WHAT YOU WILL DO - Return every record below exactly as given.

SUPPLIED RECORDS -
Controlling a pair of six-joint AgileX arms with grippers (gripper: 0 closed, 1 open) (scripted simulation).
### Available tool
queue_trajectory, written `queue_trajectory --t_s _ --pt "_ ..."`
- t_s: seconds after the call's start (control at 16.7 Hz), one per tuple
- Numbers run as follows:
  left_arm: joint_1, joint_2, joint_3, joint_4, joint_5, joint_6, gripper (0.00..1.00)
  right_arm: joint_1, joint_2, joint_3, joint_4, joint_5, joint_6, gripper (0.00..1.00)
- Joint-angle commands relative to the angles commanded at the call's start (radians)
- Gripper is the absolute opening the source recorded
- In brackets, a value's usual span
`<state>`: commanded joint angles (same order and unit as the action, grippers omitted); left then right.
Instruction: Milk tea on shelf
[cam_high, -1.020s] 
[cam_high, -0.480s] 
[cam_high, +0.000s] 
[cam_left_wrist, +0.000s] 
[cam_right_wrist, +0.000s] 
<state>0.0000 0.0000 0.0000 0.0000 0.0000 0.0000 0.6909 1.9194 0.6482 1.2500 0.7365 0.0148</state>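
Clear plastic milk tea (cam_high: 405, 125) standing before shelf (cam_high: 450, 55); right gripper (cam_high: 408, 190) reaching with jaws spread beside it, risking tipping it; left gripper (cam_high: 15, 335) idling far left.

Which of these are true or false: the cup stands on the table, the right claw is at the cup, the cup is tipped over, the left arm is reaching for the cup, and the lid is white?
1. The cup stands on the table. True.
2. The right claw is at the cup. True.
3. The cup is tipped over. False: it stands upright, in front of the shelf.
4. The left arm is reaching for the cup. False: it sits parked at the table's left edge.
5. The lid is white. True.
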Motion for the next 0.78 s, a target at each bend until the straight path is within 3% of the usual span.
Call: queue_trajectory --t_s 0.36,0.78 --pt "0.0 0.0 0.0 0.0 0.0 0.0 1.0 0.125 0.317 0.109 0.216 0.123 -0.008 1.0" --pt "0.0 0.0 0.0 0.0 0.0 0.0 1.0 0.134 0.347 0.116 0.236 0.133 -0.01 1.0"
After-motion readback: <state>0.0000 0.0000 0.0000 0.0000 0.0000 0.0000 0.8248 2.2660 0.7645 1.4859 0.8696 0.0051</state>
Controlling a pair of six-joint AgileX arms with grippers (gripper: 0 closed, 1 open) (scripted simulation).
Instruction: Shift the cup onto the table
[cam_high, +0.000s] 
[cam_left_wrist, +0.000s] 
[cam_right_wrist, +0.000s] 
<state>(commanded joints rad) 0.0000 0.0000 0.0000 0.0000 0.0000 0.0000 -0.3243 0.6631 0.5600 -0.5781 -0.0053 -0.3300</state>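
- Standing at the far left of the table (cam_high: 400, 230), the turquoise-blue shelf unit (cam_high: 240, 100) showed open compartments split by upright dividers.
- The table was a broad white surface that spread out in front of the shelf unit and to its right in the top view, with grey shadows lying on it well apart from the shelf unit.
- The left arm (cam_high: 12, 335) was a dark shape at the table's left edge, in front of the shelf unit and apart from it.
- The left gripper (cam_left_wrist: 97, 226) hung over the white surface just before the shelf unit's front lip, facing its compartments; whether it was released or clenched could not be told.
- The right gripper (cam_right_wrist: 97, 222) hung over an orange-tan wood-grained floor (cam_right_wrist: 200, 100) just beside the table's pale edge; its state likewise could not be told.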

ANSWER TO THIS EXERCISE -
Controlling a pair of six-joint AgileX arms with grippers (gripper: 0 closed, 1 open) (scripted simulation).
### Available tool
queue_trajectory, written `queue_trajectory --t_s _ --pt "_ ..."`
- t_s: seconds after the call's start (control at 16.7 Hz), one per tuple
- Numbers run as follows:
  left_arm: joint_1, joint_2, joint_3, joint_4, joint_5, joint_6, gripper (0.00..1.00)
  right_arm: joint_1, joint_2, joint_3, joint_4, joint_5, joint_6, gripper (0.00..1.00)
- Joint-angle commands relative to the angles commanded at the call's start (radians)
- Gripper is the absolute opening the source recorded
- In brackets, a value's usual span
`<state>`: commanded joint angles (same order and unit as the action, grippers omitted); left then right.
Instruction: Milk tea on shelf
[cam_high, -1.020s] 
[cam_high, -0.480s] 
[cam_high, +0.000s] 
[cam_left_wrist, +0.000s] 
[cam_right_wrist, +0.000s] 
<state>0.0000 0.0000 0.0000 0.0000 0.0000 0.0000 0.6909 1.9194 0.6482 1.2500 0.7365 0.0148</state>
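Clear plastic milk tea (cam_high: 405, 125) standing before shelf (cam_high: 450, 55); right gripper (cam_high: 408, 190) reaching with jaws spread beside it, risking tipping it; left gripper (cam_high: 15, 335) idling far left.

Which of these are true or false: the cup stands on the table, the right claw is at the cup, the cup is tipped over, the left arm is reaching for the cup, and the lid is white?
1. The cup stands on the table. True.
2. The right claw is at the cup. True.
3. The cup is tipped over. False: it stands upright, in front of the shelf.
4. The left arm is reaching for the cup. False: it sits parked at the table's left edge.
5. The lid is white. True.
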Motion for the next 0.78 s, a target at each bend until the straight path is within 3% of the usual span.
Call: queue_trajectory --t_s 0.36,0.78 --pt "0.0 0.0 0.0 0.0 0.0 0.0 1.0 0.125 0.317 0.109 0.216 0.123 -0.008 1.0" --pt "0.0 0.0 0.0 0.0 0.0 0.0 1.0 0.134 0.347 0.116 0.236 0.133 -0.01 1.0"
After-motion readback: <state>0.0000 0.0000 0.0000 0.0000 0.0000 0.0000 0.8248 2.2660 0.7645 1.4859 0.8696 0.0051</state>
Controlling a pair of six-joint AgileX arms with grippers (gripper: 0 closed, 1 open) (scripted simulation).
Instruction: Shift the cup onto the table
[cam_high, +0.000s] 
[cam_left_wrist, +0.000s] 
[cam_right_wrist, +0.000s] 
<state>(commanded joints rad) 0.0000 0.0000 0.0000 0.0000 0.0000 0.0000 -0.3243 0.6631 0.5600 -0.5781 -0.0053 -0.3300</state>
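- Standing at the far left of the table (cam_high: 400, 230), the turquoise-blue shelf unit (cam_high: 240, 100) showed open compartments split by upright dividers.
- The table was a broad white surface that spread out in front of the shelf unit and to its right in the top view, with grey shadows lying on it well apart from the shelf unit.
- The left arm (cam_high: 12, 335) was a dark shape at the table's left edge, in front of the shelf unit and apart from it.
- The left gripper (cam_left_wrist: 97, 226) hung over the white surface just before the shelf unit's front lip, facing its compartments; whether it was released or clenched could not be told.
- The right gripper (cam_right_wrist: 97, 222) hung over an orange-tan wood-grained floor (cam_right_wrist: 200, 100) just beside the table's pale edge; its state likewise could not be told.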

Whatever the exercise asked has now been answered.